Work instruction:
Print verbatim the lines from the beginning of the entries through the line containing "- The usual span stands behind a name", both ends included. Pictures should be left out.

Dataset items:
____

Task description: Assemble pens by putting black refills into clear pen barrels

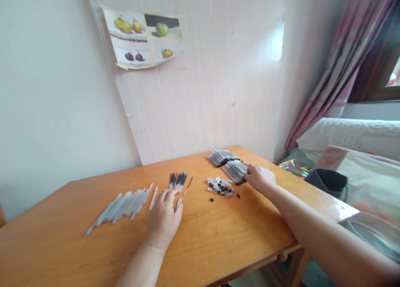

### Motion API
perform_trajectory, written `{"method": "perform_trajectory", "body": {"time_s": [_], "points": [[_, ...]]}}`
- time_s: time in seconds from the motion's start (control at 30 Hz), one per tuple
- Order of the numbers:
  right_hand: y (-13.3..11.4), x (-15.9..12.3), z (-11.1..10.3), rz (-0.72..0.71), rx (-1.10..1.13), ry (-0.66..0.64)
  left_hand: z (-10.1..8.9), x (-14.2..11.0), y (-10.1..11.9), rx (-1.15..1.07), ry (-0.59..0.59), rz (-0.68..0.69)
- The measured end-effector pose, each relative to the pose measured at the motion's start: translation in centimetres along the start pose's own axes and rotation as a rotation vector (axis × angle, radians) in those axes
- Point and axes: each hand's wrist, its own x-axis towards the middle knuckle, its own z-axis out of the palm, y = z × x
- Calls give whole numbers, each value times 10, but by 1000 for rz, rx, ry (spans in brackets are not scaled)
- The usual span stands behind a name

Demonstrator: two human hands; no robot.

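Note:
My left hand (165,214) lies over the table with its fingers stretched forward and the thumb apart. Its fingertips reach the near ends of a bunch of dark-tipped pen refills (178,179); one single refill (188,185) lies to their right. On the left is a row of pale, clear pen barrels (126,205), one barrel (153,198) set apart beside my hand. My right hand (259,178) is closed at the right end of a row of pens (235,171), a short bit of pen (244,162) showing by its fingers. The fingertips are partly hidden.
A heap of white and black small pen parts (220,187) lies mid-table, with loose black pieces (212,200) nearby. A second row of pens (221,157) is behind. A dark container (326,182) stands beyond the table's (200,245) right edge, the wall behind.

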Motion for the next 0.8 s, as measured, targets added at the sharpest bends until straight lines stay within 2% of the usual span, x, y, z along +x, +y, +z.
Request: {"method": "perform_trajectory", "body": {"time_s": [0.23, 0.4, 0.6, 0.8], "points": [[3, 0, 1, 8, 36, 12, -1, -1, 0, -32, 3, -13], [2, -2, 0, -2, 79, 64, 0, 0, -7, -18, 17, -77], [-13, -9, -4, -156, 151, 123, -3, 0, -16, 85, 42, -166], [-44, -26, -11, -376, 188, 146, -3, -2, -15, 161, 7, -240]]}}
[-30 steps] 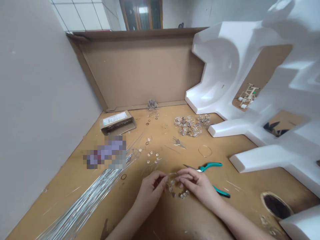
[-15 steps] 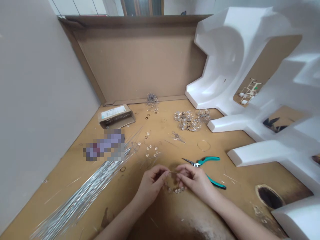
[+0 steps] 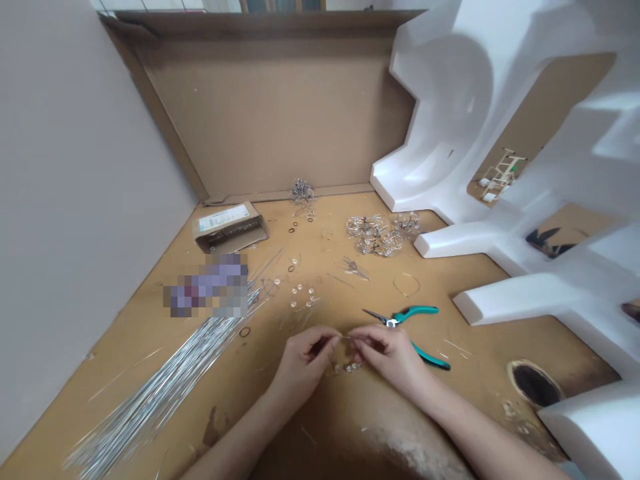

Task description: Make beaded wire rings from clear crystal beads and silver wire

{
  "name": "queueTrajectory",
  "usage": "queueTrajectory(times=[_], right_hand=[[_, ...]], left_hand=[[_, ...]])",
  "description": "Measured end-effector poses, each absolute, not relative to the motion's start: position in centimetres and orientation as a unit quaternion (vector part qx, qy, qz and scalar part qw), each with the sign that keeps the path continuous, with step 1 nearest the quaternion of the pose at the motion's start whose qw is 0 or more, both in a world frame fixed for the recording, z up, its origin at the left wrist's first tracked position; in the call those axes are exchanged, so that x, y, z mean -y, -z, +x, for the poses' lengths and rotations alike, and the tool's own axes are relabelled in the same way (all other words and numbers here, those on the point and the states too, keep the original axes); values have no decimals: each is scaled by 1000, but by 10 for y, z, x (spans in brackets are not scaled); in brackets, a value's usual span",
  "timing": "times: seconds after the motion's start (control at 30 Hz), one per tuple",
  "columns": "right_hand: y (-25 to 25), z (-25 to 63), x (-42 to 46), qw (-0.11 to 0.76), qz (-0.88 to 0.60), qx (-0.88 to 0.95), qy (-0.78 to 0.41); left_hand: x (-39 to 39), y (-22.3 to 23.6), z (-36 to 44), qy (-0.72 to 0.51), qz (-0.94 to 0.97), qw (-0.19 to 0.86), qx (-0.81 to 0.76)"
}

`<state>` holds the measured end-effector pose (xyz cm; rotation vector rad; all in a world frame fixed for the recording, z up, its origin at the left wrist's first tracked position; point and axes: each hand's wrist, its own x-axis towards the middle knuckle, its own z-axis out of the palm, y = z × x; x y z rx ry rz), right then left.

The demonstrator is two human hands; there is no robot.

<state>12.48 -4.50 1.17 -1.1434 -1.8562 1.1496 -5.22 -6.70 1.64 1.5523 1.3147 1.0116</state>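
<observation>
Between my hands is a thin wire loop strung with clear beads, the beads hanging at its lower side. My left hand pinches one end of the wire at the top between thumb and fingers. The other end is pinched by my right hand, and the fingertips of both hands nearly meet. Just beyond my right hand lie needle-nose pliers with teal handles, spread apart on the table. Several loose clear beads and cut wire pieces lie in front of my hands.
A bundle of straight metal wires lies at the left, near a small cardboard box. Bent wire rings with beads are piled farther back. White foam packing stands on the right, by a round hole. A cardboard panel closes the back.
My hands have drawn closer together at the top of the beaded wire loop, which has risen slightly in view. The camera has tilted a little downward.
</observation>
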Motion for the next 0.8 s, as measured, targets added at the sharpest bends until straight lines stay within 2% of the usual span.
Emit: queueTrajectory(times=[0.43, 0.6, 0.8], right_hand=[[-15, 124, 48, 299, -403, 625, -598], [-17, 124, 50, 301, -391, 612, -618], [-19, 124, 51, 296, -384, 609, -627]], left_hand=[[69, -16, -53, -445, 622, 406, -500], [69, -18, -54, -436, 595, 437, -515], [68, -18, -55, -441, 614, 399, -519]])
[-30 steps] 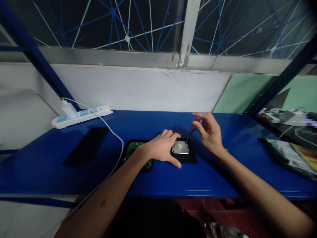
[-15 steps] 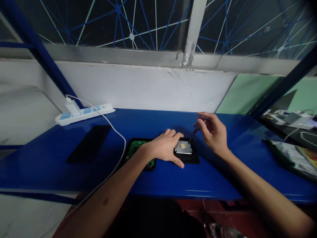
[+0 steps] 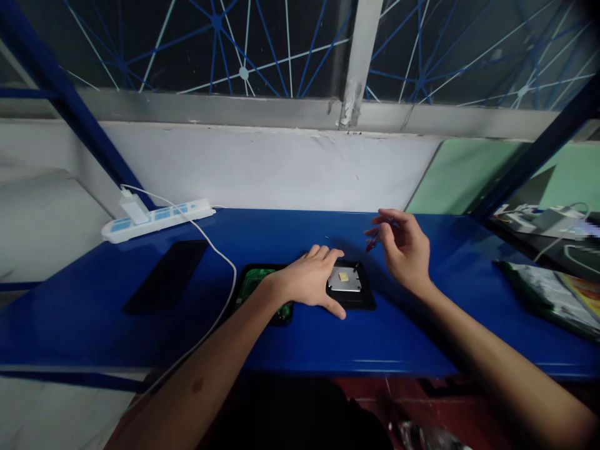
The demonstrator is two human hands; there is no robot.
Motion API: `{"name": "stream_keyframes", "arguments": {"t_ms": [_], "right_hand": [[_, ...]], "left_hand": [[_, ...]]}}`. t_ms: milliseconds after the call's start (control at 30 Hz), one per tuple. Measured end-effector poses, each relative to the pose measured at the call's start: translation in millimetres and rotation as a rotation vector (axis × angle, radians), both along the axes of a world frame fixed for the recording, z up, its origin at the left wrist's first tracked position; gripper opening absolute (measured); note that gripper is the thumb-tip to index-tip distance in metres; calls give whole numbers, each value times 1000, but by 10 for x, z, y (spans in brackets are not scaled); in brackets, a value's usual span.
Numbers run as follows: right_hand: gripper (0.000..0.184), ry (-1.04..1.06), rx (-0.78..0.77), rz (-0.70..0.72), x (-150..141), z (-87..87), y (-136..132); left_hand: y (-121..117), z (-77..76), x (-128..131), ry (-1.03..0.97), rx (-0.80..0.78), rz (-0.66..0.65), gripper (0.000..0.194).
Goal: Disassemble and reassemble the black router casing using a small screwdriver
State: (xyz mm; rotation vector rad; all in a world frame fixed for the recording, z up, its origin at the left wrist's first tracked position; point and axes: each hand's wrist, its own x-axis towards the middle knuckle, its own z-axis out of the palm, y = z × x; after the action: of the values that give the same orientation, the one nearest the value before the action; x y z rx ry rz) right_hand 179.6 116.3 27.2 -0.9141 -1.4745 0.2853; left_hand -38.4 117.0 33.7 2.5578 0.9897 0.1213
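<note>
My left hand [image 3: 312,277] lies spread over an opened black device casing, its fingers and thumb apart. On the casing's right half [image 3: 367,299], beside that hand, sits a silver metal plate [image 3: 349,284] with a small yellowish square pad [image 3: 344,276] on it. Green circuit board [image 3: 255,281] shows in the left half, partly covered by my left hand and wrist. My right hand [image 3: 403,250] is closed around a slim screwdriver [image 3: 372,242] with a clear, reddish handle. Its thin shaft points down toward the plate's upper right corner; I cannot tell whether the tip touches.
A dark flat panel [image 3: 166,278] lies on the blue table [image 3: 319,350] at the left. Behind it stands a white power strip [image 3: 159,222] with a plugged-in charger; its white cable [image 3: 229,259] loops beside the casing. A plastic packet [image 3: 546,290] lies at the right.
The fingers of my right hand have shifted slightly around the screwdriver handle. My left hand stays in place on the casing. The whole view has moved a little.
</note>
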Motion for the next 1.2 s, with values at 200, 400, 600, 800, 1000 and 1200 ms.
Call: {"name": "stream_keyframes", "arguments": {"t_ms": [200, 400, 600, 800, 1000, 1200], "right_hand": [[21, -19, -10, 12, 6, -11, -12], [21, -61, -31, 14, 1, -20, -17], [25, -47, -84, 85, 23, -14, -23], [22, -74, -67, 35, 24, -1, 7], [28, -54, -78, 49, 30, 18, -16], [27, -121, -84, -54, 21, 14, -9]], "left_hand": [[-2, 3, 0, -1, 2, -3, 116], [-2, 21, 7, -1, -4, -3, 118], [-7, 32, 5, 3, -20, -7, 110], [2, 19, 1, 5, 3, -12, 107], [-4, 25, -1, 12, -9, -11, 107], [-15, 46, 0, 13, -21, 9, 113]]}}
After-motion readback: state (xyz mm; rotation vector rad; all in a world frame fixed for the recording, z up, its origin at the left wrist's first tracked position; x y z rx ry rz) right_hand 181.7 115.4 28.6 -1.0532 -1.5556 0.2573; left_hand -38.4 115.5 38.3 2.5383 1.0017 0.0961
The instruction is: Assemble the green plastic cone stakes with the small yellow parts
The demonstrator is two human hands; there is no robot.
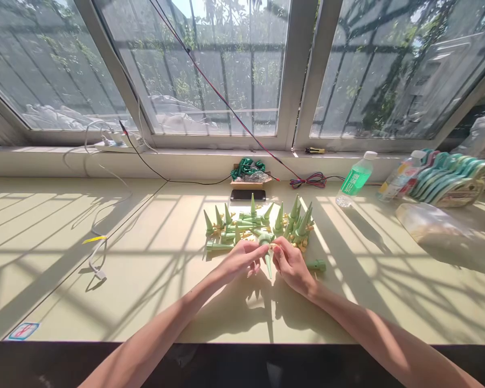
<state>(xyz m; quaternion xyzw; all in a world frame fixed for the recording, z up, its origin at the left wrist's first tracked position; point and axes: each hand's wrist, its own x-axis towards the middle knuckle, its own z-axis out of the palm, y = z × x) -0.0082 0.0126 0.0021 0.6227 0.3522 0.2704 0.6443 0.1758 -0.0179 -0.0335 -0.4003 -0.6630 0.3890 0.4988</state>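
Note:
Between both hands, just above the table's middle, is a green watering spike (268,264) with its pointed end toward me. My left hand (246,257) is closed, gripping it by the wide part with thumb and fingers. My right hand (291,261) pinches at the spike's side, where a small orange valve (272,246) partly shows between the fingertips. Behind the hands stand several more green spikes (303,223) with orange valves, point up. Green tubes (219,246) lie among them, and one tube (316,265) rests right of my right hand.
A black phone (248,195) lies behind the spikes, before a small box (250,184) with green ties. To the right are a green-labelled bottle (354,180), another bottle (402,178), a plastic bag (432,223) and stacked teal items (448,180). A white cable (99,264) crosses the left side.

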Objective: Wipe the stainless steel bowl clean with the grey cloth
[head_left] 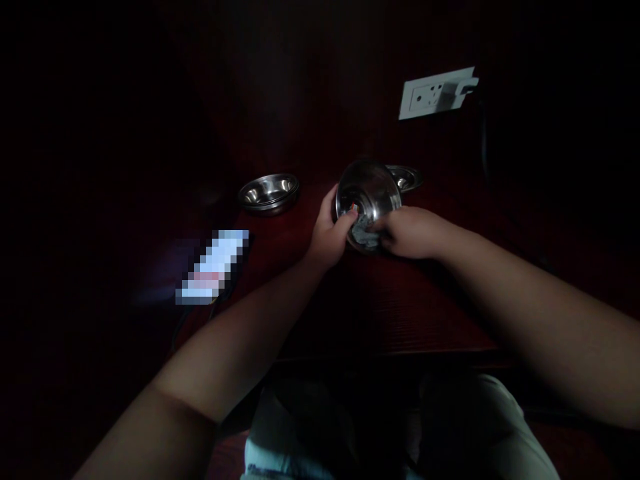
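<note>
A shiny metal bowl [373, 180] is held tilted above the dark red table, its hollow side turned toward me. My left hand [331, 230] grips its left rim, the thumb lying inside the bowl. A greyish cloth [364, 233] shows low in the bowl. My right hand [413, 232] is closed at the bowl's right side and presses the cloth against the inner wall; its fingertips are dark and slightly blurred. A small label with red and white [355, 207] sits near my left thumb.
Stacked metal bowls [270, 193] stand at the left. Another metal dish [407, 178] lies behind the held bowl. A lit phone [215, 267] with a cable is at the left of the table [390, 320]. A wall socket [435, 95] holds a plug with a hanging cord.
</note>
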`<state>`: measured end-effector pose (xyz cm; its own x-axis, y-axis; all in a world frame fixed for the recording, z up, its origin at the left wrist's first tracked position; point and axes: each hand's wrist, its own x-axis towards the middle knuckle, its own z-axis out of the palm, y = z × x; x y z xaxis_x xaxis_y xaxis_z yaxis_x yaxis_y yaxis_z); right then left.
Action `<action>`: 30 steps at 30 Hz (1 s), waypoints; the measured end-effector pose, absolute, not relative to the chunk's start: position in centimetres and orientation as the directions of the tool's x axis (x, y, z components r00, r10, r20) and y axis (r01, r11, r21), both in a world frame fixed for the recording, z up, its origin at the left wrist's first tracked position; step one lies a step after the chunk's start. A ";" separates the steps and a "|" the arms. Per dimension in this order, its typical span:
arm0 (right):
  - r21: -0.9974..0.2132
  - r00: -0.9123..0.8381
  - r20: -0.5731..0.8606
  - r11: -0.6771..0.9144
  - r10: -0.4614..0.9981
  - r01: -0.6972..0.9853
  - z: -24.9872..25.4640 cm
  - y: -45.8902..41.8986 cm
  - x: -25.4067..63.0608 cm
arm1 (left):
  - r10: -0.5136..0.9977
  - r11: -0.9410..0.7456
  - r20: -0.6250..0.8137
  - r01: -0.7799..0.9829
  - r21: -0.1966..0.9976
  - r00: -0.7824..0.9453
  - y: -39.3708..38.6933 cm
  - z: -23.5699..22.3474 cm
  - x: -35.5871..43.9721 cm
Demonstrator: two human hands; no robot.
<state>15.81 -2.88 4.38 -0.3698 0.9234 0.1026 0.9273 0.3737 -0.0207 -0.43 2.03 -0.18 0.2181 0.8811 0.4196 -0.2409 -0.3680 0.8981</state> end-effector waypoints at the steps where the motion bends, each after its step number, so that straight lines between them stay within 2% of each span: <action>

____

Answer below:
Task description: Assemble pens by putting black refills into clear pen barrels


### Motion API
perform_trajectory, written `{"method": "perform_trajectory", "body": {"time_s": [_], "points": [[_, ...]]}}`
- time_s: time in seconds from the motion's start (control at 30 Hz), one per tuple
- Order of the numbers:
  right_hand: y (-13.3..11.4), x (-15.9..12.3), z (-11.1..10.3), rz (-0.72..0.71), rx (-1.10..1.13), ry (-0.66..0.64)
  left_hand: z (-10.1..8.9), x (-14.2..11.0), y (-10.1..11.9), rx (-1.15..1.07), ry (-0.59..0.59), rz (-0.68..0.69)
- The measured end-effector pose, each relative to the pose measured at the motion's start: translation in centimetres along the start pose's own axes and rotation as a rotation vector (axis × angle, radians) in those axes
- Point and axes: each hand's wrist, its own x-axis towards the middle knuckle, its own z-axis out of the palm, y = z × x
- Calls give whole numbers, each value times 10, but by 1000 for rz, rx, ry (spans in brackets are not scaled)
- The usual span stands behind a name

Further output is not needed for this exercise.